The ninth kobold spawned right as he lined up the last machete.
Time to see if this strategy actually worked.
The kobold approached like usual, although this time it looked visibly confused.
“Spear?” it asked.
“Oy! Over here, you dumbass!” he shouted. He waved his pipe, beating it against the ground to get its attention.
The taunt worked, and the kobold let loose a battle cry and charged at him, but Zack simply shuffled in a semicircle to keep the obstacles between him and the kobold.
Because he had longer limbs, he took cheap shots and poked at the kobold every time it got close.
A steel pipe jab connected with the kobold’s torso. Then another.
Slowly but surely, the health bar above the kobold’s head began to deplete.
It took a while to beat it this way, but thankfully no further respawns could occur until the previous monster was killed.
After countless jabs, Zack finally stepped in for the killing blow.
Congratulations! You have slain an Angry Kobold.
Angry Kobold has dropped the following loot.
A ragged machete.
A lesser health potion.
1 iron coin.
Zack’s eyes widened. Jackpot!
He was right. There were health potions in the drop table after all.
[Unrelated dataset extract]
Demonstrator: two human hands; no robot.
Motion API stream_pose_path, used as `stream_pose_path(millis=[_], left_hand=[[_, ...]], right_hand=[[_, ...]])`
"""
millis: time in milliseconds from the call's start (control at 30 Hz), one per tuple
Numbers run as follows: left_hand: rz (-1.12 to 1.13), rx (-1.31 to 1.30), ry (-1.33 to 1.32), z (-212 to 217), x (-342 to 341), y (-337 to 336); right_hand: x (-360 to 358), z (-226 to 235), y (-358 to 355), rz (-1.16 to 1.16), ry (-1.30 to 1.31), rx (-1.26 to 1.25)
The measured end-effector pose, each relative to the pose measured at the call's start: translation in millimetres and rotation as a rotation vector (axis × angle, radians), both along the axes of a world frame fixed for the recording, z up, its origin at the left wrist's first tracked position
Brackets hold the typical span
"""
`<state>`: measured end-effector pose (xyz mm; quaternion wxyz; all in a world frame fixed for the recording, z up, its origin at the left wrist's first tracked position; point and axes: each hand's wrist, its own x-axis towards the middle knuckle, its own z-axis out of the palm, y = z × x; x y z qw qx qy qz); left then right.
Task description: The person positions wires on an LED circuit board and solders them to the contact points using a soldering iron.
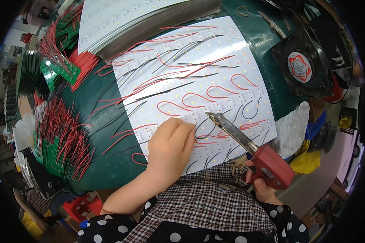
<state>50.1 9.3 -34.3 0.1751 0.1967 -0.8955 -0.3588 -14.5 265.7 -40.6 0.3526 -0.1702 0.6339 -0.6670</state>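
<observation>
My right hand (265, 187) grips a red soldering gun (273, 167) by its handle. The gun's metal tip points up and left, over a white LED circuit board sheet (227, 44) dotted with small yellow squares. My left hand (169, 141) rests on the sheet, fingers bent and pinched on a thin black wire (200, 137); its fingertips are partly hidden. The gun's tip is just right of and beyond that hand. Curved red wires (194, 95) stand in a row across the sheet's middle, with several loose red and black wires lying around them.
A thick stack of similar sheets (127, 34) is at the back. Green circuit boards with bundled red wires (54, 158) crowd the left side of the green table (105, 170). At the right stand a black fan (302, 67), a clear plastic bag (290, 129) and a yellow bag (306, 160).
</observation>
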Motion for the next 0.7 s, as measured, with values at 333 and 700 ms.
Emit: stream_pose_path(millis=[333,700], left_hand=[[0.029,-0.087,-0.011,0,-2,3],[0.026,-0.108,0.0,0,-3,1]], right_hand=[[4,-6,18,-0.033,-0.029,0.14],[-4,10,2,0.029,0.216,0.308]])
He grinned. Time to start farming for real now.
Zack created more and more obstacles, taking down kobold after kobold with his new cheesy method.
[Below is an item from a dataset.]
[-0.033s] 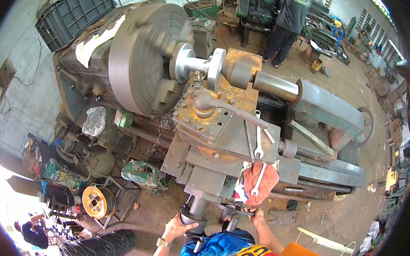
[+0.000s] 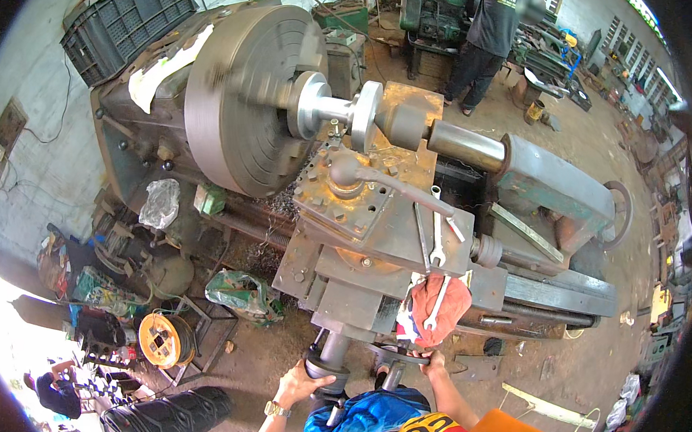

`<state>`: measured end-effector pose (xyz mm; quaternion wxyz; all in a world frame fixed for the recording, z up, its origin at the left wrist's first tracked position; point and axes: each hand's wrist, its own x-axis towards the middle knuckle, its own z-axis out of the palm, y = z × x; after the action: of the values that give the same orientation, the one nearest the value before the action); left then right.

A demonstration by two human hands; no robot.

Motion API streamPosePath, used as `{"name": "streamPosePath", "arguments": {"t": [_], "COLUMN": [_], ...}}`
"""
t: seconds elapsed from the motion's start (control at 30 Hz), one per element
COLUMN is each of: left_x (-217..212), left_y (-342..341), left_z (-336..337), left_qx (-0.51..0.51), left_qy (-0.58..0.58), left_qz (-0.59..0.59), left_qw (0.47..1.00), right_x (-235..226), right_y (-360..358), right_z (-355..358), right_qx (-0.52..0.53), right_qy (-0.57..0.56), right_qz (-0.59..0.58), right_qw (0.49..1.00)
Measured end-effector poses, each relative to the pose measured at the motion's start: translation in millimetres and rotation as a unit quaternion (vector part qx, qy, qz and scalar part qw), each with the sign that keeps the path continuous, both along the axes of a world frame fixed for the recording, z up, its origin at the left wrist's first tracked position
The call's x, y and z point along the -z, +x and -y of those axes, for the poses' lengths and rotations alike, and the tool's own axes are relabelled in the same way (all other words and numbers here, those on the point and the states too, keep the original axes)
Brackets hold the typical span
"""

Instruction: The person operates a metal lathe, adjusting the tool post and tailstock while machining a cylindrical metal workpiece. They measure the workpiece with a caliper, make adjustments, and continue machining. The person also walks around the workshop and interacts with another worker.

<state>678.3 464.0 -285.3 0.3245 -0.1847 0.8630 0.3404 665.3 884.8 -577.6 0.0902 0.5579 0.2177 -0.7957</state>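
Observation:
A big lathe fills the middle of the view. Its chuck (image 2: pixel 232 104) is smeared by rotation, and a shiny metal workpiece (image 2: pixel 333 110) runs from it toward the tailstock (image 2: pixel 558 183). Below the rusty tool post (image 2: pixel 353 196), my left hand (image 2: pixel 298 385) is wrapped round the dark collar of the cross-slide handle (image 2: pixel 329 367). Over to the right, my right hand (image 2: pixel 431 363) closes on the rim of a handwheel (image 2: pixel 402 357); part of its fingers is hidden. Just above that hand lie a red cloth (image 2: pixel 444 305) and a spanner (image 2: pixel 436 309).
A second spanner (image 2: pixel 437 234) rests on the compound slide. A black crate (image 2: pixel 125 31) sits atop the headstock. At the lower left are a cable spool (image 2: pixel 166 340) and a black ribbed case (image 2: pixel 168 423). A person (image 2: pixel 489 37) stands at another machine at the back.
The blurred jaws on the chuck appear at a different angle as it turns. Both my hands stay where they were.

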Motion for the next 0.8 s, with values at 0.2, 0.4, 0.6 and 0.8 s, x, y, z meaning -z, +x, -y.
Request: {"name": "streamPosePath", "arguments": {"t": [0.2,0.4,0.6,0.8], "left_x": [2.2,5.0,-5.9,-10.5], "left_y": [1.7,1.2,-3.5,-5.3], "left_z": [1.6,3.2,7.1,11.8], "left_qx": [0.002,0.024,0.020,0.005], "left_qy": [-0.011,-0.010,0.001,0.036], "left_qz": [0.020,0.007,0.023,0.006], "left_qw": [1.000,1.000,1.000,0.999], "right_x": [-68.6,-89.8,-54.8,-51.4], "right_y": [-7.9,-11.5,-12.7,-16.7], "right_z": [18.1,52.2,41.8,26.3], "right_qx": [-0.191,-0.234,-0.244,-0.245], "right_qy": [0.100,0.242,0.290,0.318], "right_qz": [0.042,0.067,0.088,0.083], "right_qw": [0.976,0.939,0.921,0.912]}}
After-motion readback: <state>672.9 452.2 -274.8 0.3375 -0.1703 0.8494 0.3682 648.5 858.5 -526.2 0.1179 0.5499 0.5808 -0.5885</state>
He got scratched and dinged here or there, twice by a spear and once by a machete thrown towards his chest, but that was fine. Zack noticed that a few things about his body had changed.
Ever since he unlocked the status screen, his health bar went up by itself slowly but surely. The scratches that he received were healing right before his eyes, mending like he had some kind of regenerative superpower like a cartoon character, although the healing process was far slower than with a health potion.
Clearly this new rejuvenative effect was the combined effect of his new endurance and vitality stats. Health regen. Ha. It sounded so strange, since it was a video game concept, but here he was healing like an iguana regrowing his tail.
But the healing effect was not the only thing different about his body.
The muscle fatigue from the gym that he felt before, the soreness and strain he felt each time he raised a weapon— that was recovering as well.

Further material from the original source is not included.